На следующий день утром я увидел, как он, присев на корточки посреди газона возле дубильни, что‑то внимательно разглядывал на земле.
Заметив меня, он выпрямился, снял шапку и улыбнулся.
— И… добрутро… пан кадет на шпацир?[133]
— Над чем вы тут колдуете?
— А… вы же знаете… дело всегда найдется… Щавель вот ищу — для зубов хорошо, а у меня опять два шатаются.
— Вы жаловались, что не можете в школе спать. Он приложил палец к губам, растерянно почесал в затылке и, доверительно понизив голос, неторопливо продолжал:
— Оно… ведь… понимаете… такое… дело трудное.
Только… я сплю хорошо… боже упаси, чтобы я жаловался…
— Так что же вас заботит?
— Ничего… совсем ничего… я сплю крепко… как убитый.
— Может, вам все же иногда не спится?
— Так ведь, — он опасливо оглянулся — сами знаете… эти… ребята… болтают… и ругаются.
— Какие ребята?
— Босняки… ну… эти…
— Они шумят, а вы не можете спать?
— Что вы… я крепко сплю… как убитый. Да вот эти босняцкие парни ругаются, а тут… только прошу вас, не рассказывайте никому… тут как‑то в темноте подрались… а из-за чего, кто их разберет?
Пан Винтр, цимркомендант [134], гаркнул на них так, что стекла задрожали, и учительские детки за стеной перепугались… Боже, в ту ночь такое творилось! Я молился под одеялом, чтобы пан Винтр перестал — видно, он малость хватил. Ну, тут ничего плохого нет… пьет вино… тирольское, как сапожник… он мне должен два золотых…
— Почему же вы все-таки не можете спать?
— Значит, так… как вам лучше объяснить. Немцы… У всех у них в Вене были фиакры… У босняков опять же блохи… Они не умываются, разве что у колонки, одним пальцем… Рядом со мной лежит один поляк, тоже с разговорами лезет, а у самого, с вашего позволения, рот косой, шепелявит он… Никто, даже сам черт его не поймет.
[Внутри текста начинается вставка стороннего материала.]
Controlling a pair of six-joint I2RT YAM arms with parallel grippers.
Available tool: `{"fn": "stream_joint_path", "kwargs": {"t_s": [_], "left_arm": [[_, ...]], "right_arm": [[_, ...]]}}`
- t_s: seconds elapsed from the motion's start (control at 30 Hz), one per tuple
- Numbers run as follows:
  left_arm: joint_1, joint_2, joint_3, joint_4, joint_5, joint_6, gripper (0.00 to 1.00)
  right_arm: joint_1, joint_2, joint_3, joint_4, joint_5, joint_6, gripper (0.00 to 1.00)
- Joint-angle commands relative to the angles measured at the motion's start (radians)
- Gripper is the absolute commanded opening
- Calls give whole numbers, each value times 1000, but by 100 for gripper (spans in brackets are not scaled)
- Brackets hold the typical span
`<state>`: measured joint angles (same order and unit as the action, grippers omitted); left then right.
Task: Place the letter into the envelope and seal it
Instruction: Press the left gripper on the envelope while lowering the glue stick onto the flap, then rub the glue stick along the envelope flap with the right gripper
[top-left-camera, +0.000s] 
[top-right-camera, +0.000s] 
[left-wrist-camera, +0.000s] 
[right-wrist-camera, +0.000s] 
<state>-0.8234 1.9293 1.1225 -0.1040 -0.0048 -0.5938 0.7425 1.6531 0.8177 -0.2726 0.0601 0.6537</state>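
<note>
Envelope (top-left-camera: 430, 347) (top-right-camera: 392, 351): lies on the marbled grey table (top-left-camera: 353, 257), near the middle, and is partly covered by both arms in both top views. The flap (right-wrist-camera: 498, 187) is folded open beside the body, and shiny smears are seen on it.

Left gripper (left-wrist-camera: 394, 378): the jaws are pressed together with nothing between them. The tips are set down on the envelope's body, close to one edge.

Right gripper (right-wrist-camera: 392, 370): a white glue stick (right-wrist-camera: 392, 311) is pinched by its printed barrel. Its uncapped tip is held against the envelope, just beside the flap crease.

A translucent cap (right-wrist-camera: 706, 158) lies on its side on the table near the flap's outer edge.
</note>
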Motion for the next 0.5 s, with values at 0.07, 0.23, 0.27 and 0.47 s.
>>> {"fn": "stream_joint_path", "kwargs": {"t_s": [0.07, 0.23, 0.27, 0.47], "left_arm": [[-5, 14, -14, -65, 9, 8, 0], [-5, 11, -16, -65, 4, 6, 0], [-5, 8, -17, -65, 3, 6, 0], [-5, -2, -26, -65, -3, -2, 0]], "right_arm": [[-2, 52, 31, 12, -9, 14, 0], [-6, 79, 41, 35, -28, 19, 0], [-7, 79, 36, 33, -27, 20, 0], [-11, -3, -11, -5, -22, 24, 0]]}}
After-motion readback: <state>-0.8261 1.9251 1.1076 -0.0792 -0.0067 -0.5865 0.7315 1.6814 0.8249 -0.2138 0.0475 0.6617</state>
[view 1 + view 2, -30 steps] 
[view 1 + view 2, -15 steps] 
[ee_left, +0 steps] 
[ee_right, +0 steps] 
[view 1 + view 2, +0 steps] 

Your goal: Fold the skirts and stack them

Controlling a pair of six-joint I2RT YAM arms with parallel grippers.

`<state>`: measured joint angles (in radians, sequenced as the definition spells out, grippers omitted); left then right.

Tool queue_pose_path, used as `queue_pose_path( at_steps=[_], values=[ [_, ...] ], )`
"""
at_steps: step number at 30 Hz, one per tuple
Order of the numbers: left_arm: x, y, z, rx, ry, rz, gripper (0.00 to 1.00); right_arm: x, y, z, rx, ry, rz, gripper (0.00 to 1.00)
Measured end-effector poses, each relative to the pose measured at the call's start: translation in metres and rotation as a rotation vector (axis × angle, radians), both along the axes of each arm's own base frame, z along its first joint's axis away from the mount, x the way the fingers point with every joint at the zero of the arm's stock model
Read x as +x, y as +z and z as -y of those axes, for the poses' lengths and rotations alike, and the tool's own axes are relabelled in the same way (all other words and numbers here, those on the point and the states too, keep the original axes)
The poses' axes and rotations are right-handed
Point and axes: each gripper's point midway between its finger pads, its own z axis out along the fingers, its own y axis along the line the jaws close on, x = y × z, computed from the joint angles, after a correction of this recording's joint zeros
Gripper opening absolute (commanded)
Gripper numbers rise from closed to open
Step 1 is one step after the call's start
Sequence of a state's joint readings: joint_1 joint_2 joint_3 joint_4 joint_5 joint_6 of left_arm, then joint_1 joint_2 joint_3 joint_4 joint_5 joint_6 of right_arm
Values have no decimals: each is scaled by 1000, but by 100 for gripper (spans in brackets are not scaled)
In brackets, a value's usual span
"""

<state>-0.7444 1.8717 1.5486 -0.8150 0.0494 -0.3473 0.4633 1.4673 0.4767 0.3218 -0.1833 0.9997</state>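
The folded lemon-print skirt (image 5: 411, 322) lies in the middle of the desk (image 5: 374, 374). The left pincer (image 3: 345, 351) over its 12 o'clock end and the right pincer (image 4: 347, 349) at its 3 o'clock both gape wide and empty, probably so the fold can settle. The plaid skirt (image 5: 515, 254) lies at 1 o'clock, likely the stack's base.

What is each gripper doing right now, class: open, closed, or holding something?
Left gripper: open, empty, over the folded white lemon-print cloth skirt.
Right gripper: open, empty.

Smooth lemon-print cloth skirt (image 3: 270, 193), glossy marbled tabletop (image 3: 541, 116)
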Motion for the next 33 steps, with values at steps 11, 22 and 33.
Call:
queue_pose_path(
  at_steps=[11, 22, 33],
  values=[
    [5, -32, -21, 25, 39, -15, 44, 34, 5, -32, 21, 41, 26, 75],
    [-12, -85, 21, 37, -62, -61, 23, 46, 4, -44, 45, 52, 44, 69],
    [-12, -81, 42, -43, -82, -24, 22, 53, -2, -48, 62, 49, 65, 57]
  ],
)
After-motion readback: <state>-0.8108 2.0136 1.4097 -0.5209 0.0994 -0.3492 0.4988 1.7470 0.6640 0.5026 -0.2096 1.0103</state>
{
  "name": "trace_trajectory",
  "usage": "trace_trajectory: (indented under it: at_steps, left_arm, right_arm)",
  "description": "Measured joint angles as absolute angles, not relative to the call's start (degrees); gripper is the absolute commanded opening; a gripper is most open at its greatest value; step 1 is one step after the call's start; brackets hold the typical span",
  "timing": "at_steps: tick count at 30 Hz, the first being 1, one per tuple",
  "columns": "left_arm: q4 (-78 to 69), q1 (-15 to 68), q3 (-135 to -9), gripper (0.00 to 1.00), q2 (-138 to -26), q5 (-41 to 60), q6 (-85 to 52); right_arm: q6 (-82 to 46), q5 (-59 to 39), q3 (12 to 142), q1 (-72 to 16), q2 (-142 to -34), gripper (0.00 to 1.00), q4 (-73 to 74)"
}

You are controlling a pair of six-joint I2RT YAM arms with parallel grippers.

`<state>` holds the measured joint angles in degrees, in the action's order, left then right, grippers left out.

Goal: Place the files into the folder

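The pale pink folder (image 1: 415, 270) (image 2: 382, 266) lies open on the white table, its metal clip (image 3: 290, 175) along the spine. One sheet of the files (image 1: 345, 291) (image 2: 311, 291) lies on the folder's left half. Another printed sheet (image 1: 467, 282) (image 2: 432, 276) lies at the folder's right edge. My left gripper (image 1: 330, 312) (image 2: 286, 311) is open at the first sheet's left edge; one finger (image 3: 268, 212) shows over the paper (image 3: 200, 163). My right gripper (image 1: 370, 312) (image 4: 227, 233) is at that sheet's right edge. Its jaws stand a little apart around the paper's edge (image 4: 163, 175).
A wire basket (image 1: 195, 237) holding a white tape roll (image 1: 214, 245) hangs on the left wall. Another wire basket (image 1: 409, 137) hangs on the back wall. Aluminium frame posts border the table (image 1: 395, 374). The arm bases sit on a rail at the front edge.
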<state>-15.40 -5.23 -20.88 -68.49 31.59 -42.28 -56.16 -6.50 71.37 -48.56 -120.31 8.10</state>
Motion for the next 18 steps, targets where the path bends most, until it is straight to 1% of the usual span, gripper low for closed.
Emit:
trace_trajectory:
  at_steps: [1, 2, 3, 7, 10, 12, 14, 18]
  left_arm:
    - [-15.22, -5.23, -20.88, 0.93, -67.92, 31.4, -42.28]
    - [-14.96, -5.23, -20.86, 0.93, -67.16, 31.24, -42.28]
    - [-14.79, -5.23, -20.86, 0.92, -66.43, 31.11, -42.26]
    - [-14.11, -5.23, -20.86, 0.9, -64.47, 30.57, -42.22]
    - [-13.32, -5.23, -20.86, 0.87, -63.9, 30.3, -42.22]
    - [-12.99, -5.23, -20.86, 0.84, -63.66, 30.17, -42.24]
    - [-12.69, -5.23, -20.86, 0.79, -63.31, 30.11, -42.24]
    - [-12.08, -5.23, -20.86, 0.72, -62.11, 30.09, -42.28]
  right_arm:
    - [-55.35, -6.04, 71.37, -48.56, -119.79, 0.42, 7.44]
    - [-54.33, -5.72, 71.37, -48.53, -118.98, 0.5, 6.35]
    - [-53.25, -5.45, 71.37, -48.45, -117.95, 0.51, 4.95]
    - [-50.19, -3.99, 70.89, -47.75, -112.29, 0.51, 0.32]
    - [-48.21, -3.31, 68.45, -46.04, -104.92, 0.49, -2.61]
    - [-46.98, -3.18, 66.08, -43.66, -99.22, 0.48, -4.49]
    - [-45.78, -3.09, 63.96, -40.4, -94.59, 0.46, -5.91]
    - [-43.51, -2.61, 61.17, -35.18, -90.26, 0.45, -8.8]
Я на них всю ночь кричу, говорю: «Побойтесь бога, вы ведь перед сном молились, думали о том, что хорошего и плохого вы за день сделали, вспоминали жен и детей…», а они смеются: «Пейшак, цыц…». Ах, эта война, кара господня…
Дед излил душу, вытащил красный носовой платок и вытер со лба пот.
— Одним словом, вы совсем там спать не можете, покоя нет…
— Что вы? Разве можно так говорить, — обиделся он. — Я сплю как убитый, слава богу.
— С лошадьми у вас непорядок…
— Это… это совсем другое дело, и тут я их благородию все как есть расскажу. Только пусть их благородие тоже никому ничего не говорит… ни-ни!
— Почему вы не доложили, что у белого нет одной подковы и что год по крайней мере его никто не чистил скребницей? Разве вы не видели?
— Видел, как же я такое мог не видеть, все я видел! — опять обиделся на меня Пейшак.